Gene detection filtering
Extremely high number of detected genes could indicate doublets. However, depending on the celltype composition in your sample, you may have cells with higher number of genes (and also higher counts) from one celltype.
In these datasets, there is also a clear difference between the v2 vs v3 10x chemistry with regards to gene detection, so it may not be fair to apply the same cutoffs to all of them.
Also, in the protein assay data there is a lot of cells with few detected genes giving a bimodal distribution. This type of distribution is not seen in the other 2 datasets. Considering that they are all pbmc datasets it makes sense to regard this distribution as low quality libraries.
Filter the cells with high gene detection (putative doublets) with cutoffs 4100 for v3 chemistry and 2000 for v2.
#start with cells with many genes detected.
high.det.v3 <- WhichCells(data.filt, expression = nFeature_RNA > 4100)
high.det.v2 <- WhichCells(data.filt, expression = nFeature_RNA > 2000 & orig.ident == "v2.1k")
# remove these cells
data.filt <- subset(data.filt, cells=setdiff(WhichCells(data.filt),c(high.det.v2,high.det.v3)))
# check number of cells
ncol(data.filt)
## [1] 2631
Filter the cells with low gene detection (low quality libraries) with less than 1000 genes for v2 and < 500 for v2.
#start with cells with many genes detected.
low.det.v3 <- WhichCells(data.filt, expression = nFeature_RNA < 1000 & orig.ident != "v2.1k")
low.det.v2 <- WhichCells(data.filt, expression = nFeature_RNA < 500 & orig.ident == "v2.1k")
# remove these cells
data.filt <- subset(data.filt, cells=setdiff(WhichCells(data.filt),c(low.det.v2,low.det.v3)))
# check number of cells
ncol(data.filt)
## [1] 2531
Plot QC-stats again
Lets plot the same qc-stats another time.
VlnPlot(data.filt, features = "nFeature_RNA", pt.size = 0.1) + NoLegend()

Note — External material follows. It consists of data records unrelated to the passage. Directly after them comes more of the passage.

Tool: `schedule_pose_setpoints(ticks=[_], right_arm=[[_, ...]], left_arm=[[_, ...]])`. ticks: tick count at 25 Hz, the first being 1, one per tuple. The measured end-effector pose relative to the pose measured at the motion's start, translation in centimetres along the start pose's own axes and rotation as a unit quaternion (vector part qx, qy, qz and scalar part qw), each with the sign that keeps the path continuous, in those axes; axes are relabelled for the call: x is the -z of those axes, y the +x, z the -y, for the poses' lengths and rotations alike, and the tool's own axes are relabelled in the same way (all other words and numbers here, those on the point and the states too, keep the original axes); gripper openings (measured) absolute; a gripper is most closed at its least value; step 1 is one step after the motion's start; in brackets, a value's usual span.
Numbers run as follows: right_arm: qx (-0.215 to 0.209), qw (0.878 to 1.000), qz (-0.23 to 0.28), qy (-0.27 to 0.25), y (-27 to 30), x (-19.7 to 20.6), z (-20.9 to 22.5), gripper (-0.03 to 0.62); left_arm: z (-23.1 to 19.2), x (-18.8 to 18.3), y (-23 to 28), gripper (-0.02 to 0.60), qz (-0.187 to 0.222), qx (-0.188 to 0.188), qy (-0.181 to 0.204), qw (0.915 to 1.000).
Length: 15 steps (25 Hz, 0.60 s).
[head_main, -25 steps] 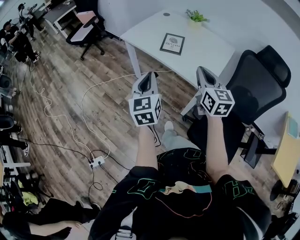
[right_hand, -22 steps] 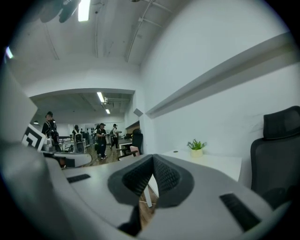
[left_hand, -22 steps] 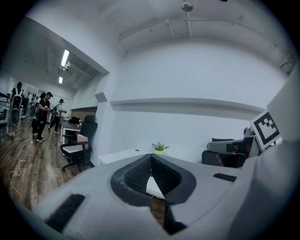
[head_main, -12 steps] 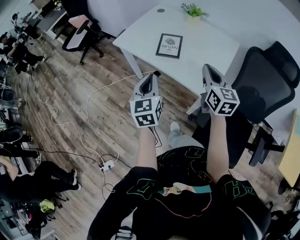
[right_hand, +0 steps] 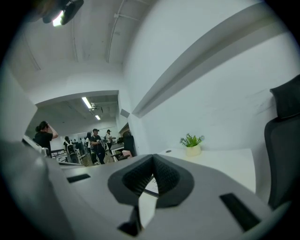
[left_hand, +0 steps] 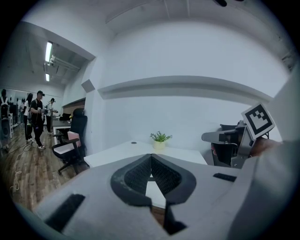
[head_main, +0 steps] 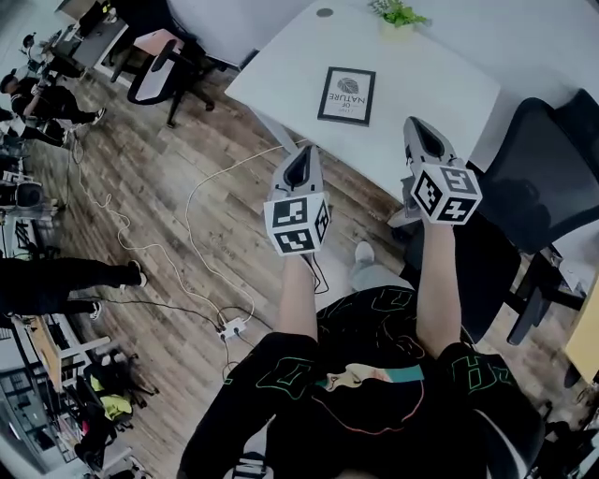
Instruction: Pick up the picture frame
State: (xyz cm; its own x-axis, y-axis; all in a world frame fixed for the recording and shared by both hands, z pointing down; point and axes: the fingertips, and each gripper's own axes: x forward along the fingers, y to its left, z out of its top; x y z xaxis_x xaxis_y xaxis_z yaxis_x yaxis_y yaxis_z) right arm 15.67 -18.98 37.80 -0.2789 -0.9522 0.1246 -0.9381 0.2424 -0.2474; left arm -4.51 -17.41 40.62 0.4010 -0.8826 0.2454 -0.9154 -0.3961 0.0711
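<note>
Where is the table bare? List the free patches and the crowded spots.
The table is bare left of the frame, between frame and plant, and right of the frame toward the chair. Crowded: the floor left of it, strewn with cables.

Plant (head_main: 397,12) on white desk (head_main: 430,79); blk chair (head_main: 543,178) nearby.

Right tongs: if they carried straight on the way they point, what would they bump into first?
Likely the picture frame lying on the white table: it shows just past the shut right tongs. Depth is unclear; bare tabletop might come first.
</note>
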Motion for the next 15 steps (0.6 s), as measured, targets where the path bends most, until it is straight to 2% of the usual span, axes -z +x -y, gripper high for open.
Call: schedule_pose_setpoints(ticks=[8, 15], right_arm=[[-0.021, 1.0, -0.007, -0.002, 5.1, -0.4, 0.5, 0.005], [-0.038, 0.999, -0.005, -0.004, 6.9, -1.4, 0.2, 0.005]], left_arm=[[-1.4, -1.0, 4.2, 0.008, -0.001, -0.002, 0.002, 1.0], [-1.6, -2.0, 5.4, 0.008, 0.001, -0.007, 0.007, 1.0]])
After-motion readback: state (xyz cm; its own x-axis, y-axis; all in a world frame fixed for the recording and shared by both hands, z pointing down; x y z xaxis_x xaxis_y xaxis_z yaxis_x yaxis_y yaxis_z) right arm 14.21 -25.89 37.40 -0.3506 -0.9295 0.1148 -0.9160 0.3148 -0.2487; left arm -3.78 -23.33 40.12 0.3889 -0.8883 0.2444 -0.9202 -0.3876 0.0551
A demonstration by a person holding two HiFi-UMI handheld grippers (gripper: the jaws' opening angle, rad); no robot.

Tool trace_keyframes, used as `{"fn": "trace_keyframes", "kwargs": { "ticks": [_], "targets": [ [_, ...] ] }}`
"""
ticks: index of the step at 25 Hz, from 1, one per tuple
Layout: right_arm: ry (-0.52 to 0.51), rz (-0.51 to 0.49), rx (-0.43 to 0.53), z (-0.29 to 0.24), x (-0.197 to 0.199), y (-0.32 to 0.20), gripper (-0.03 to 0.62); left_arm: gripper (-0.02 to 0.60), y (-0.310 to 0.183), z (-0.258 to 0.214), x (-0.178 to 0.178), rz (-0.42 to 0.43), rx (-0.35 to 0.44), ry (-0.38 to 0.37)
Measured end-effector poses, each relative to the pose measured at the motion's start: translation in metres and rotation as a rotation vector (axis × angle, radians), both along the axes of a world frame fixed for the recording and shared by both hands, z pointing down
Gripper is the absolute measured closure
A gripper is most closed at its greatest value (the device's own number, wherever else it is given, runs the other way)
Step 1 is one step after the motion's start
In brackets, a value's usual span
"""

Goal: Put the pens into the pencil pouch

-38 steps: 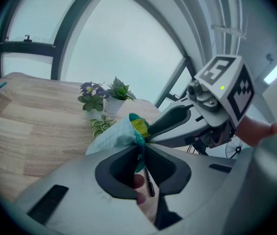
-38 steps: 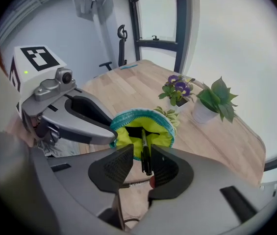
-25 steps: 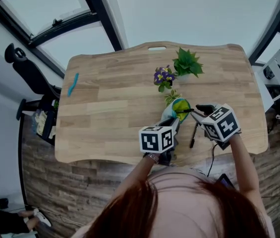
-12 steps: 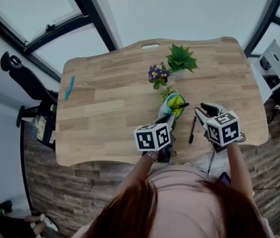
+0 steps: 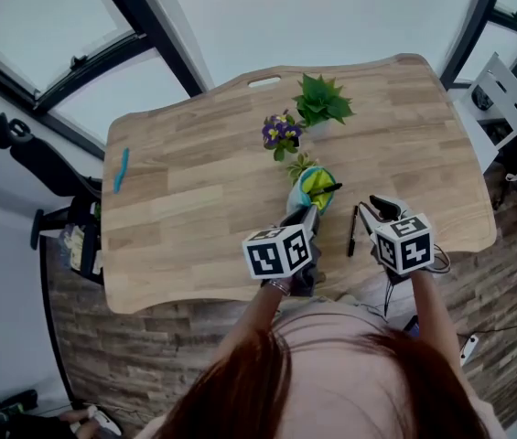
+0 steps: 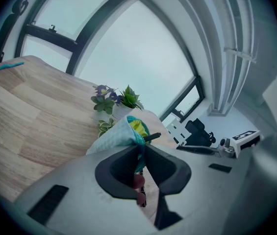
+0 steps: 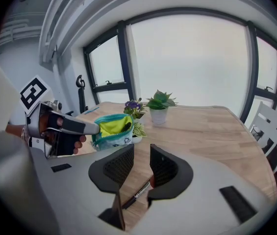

VlnPlot(data.filt, features = "nCount_RNA", pt.size = 0.1) + NoLegend()
VlnPlot(data.filt, features = "percent.mito", pt.size = 0.1) + NoLegend()
VlnPlot(data.filt, features = "percent.ribo", pt.size = 0.1) + NoLegend()
# and check the number of cells per sample before and after filtering
table(Idents(alldata))
##
## p3.1k v2.1k v3.1k
## 713 996 1222
table(Idents(data.filt))
##
## p3.1k v2.1k v3.1k
## 526 933 1072
Calculate cell-cycle scores
Seurat has a function for calculating cell cycle scores based on a list of know S-phase and G2/M-phase genes.
data.filt <- CellCycleScoring(
object = data.filt,
g2m.features = cc.genes$g2m.genes,
s.features = cc.genes$s.genes
)
## Warning: The following features are not present in the object: MLF1IP, not
## searching for symbol synonyms
## Warning: The following features are not present in the object: FAM64A, HN1, not
## searching for symbol synonyms
VlnPlot(data.filt, features = c("S.Score","G2M.Score"))
In this case it looks like we only have a few cycling cells in the datasets.